I have had this experience, and have made the *observations* myself which I attribute above to any sufficiently prepared groups of seekers. There are many other practices of this type, which for the uninitiated but curious person, could be tried with success. Gads, this is a long post, but, if you ever read science, 95% of the paper describes the particular experimental design and method and the remaining percent the findings and conclusions. Investigation of the numinous and ineffable seems to not at all lend itself well to the Scientific Method as we know it.
Do what we do, and experience what we experience, to know what we know. Be careful what you wish for.
Jennifer_SFBA
07/16/08, 12:16 am
lynchbug, I touched on multidimentional consciouness/mind in a 2007 post. There is much much more to it as you show in your post. Anyone can do it. The rewards for exploring conscousness are abundant and amazing indeed!
I said, "By meditating we can project our mind out of our three dimensional surroundings and create other landscapes within our innermost thoughts.
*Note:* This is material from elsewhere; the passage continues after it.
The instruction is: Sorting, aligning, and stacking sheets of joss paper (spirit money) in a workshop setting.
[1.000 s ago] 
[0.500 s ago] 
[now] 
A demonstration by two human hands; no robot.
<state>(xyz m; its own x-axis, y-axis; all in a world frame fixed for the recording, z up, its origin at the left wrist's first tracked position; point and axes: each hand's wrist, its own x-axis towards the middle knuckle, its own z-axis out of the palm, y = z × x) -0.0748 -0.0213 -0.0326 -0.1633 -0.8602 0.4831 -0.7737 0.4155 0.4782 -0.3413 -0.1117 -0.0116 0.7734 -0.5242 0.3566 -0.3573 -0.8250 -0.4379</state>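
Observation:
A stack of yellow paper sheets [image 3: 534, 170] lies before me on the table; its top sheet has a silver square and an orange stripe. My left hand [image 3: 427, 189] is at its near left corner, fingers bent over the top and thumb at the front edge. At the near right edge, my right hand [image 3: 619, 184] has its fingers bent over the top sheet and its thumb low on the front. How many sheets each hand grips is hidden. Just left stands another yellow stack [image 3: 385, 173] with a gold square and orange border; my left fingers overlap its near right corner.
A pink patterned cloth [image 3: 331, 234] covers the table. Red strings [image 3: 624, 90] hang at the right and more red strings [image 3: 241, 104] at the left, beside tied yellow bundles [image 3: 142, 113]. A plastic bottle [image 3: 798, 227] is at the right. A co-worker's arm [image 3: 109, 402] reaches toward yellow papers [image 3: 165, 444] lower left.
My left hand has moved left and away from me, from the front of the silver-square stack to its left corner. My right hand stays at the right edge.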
Take a few moments to think to yourself.
Imagine a garden with a path up to a little cottage, with honeysuckle around the door and poppies growing in the garden. The sun is shining and you can feel the suns warm rays on your body.
Sit and think of that tranquil scene for a few moments.
Now, didn't you just create a three dimensional scene inside your head? But, what? Your head is only a three dimensional object - feel it with your hands.
What have you just witnessed? A three dimensional shape within a three dimensional shape. A paradox? No. Simply a projection of your mind into another dimension.
So, we human beings have the ability to think and expand our minds within and beyond interdimensionally and multidimendionally, a great and most precious gift."
lynchbug
07/16/08, 12:20 am
Jane wanted to know a bit more about Neo-Wiccan. I will take a stab, or better a wave of the wand at it.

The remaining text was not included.